陸前高田市に送る堆肥を箱詰めする生徒=阿南市の阿南光高

 東日本大震災の津波到達地点に桜を植える「桜ライン311」(岩手県陸前高田市)を支援するため、阿南光高校(徳島県阿南市)の生徒らでつくる「緑のリサイクル・ソーシャル・エコ・プロジェクトチーム」が、刈り草から作った堆肥300キロを現地に送った。交流は2018年から続いており、震災から10年を迎える今回は初めて全校生徒や市民らから募った応援メッセージも届けた。

 チームは阿南光高、小松島西高勝浦校(勝浦町)などの約80人。焼却処分される河川敷や道路脇の刈り草を発酵させた堆肥「もったいない2号」を10年度から作り、環境啓発の一環で県民に無料配布している。

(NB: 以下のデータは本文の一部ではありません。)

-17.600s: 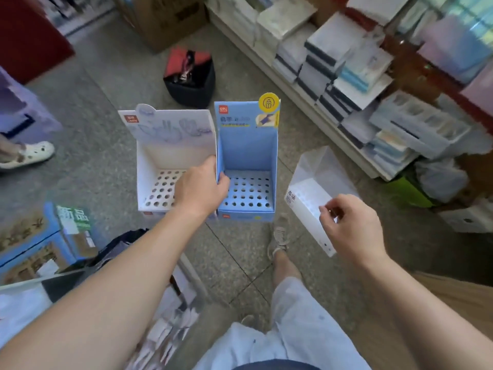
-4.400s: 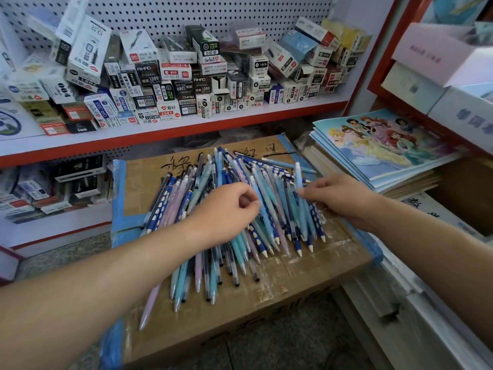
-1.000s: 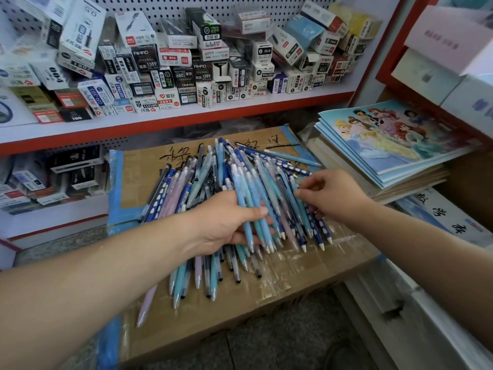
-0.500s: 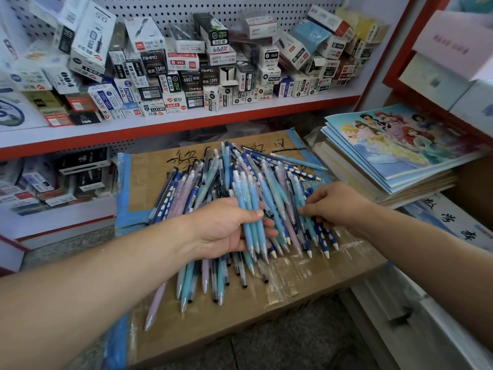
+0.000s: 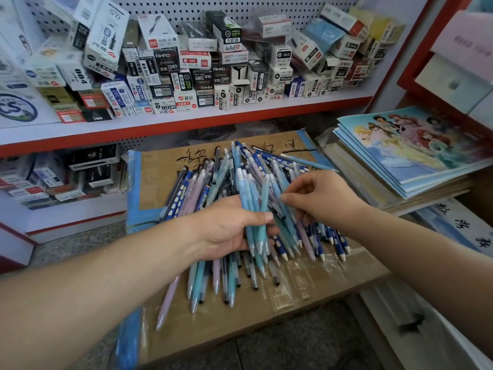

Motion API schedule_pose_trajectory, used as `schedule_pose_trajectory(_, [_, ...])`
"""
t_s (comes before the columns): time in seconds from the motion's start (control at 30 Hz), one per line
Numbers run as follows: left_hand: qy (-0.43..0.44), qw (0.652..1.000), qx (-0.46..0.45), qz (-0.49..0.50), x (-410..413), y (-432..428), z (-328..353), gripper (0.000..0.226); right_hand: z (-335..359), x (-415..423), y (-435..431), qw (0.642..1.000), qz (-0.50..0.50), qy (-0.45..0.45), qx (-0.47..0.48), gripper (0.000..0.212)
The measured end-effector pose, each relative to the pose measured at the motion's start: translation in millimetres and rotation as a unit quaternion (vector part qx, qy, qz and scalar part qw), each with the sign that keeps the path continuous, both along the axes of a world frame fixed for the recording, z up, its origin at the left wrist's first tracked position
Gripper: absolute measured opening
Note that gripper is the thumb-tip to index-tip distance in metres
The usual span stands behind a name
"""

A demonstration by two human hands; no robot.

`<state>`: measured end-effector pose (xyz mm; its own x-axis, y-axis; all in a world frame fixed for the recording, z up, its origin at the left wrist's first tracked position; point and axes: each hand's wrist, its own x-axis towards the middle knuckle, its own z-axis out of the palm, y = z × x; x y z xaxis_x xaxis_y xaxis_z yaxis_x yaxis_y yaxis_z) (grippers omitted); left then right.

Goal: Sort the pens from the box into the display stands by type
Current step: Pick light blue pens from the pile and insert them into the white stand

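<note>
Pens (image 5: 253,201), five or so pale blue ones, are bundled in the left hand's (image 5: 226,228) curled grip, and the right hand (image 5: 322,201) pinches one of them. Their long axes run front to back over the single cardboard box (image 5: 306,287), tips toward its near edge. Dozens more (too tangled to count) lie on it, mostly parallel.

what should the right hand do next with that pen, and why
Probably tuck the light blue pen that the right hand pinches into the bundle the left hand grips: it looks like the same type, and the mixed pile on the cardboard box holds more.
</note>
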<state>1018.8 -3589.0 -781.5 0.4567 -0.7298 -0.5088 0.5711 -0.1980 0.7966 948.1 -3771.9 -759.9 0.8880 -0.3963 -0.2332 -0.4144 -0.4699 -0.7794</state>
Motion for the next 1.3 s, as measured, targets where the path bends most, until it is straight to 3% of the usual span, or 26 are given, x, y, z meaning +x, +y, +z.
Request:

 18年、環境問題の解決に取り組む団体・個人を顕彰する「毎日地球未来賞」の表彰式で活動を報告した際、出席していた認定NPO法人桜ライン311のメンバーから「堆肥を使わせてほしい」と声を掛けられ「復興の役に立てば」と快諾して交流が始まった。

 同年春に36キロの堆肥を提供して以降、桜の苗木が植樹される春と秋に毎回300キロを送っている。19、20年春には、同校顧問の湯浅正浩教諭(60)と生徒1人が現地に赴き、堆肥を使って植樹した。

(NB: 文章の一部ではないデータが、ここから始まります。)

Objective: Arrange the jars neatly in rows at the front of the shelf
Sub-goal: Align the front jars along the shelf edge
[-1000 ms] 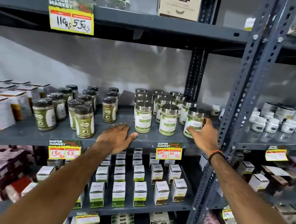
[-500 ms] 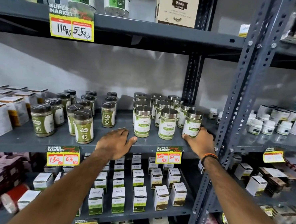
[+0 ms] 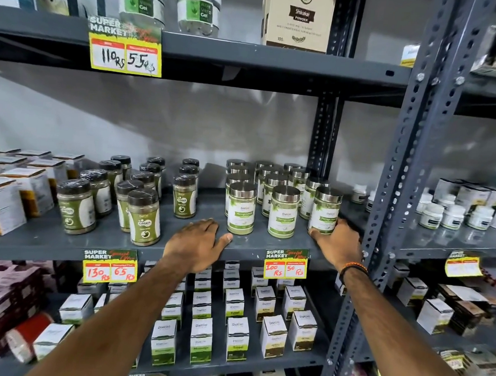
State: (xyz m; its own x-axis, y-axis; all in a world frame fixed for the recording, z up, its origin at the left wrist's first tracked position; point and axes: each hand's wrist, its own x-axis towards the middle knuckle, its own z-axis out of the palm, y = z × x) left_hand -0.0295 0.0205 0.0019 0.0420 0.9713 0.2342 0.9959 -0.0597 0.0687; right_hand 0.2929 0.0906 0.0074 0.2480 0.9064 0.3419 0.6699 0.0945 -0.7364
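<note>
Lower frame: two bare forearms, cut off by the bottom edge, reaching up to the grey shelf (image 3: pixel 254 253) at mid-frame. Small white boxes (image 3: pixel 201 340) underneath, lower centre, partly hidden by the arms.

Left hand (image 3: pixel 195 244) flat on the shelf's front edge, fingers spread, thumb tip just beside the base of the left front jar (image 3: pixel 241 209), gripping nothing. Same place as half a second ago.

Right hand (image 3: pixel 336 241), orange band at the wrist, wrapped around the lower part of the right front jar (image 3: pixel 326 210) at right of centre; thumb on the label's lower edge, other fingers hidden behind the jar, so hard to tell how firmly held. Now standing on the shelf near the front edge, roughly in line with the middle front jar (image 3: pixel 283 213) and the left one; one second ago lifted higher and tilted.

Behind these three, more silver-lidded jars (image 3: pixel 266 177) in rows, back ones mostly covered, labels not readable. Left of centre, dark-lidded green jars (image 3: pixel 144 217), loosely placed. Far left, boxes cut by the frame edge. Upper left, yellow price tag (image 3: pixel 125 54) reading 110 and 55.
</note>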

 今回用意したメッセージは、模造紙2枚を貼り合わせた台紙に「徳島から応援しています」「一緒に頑張りましょう」などと書かれた桜の花びら形の和紙を貼り付けた。桜ライン311の事務局が置かれている高田大隅つどいの丘商店街に掲示される。

 2月24日には阿南光高の4人が堆肥の箱詰め作業を行った。1年松尾つばささん(16)は「被災地の復興を応援する県民の気持ちがメッセージに込められている。被災者を少しでも元気にできればうれしい」と話した。

 桜ライン311は津波の最大到達地点を後世に伝えるため、延長約170キロに11年11月から桜を10メートル間隔で植えている。今春の植樹は3月10~28日にあり、チームからはメンバーの大学生1人が21日に参加する予定。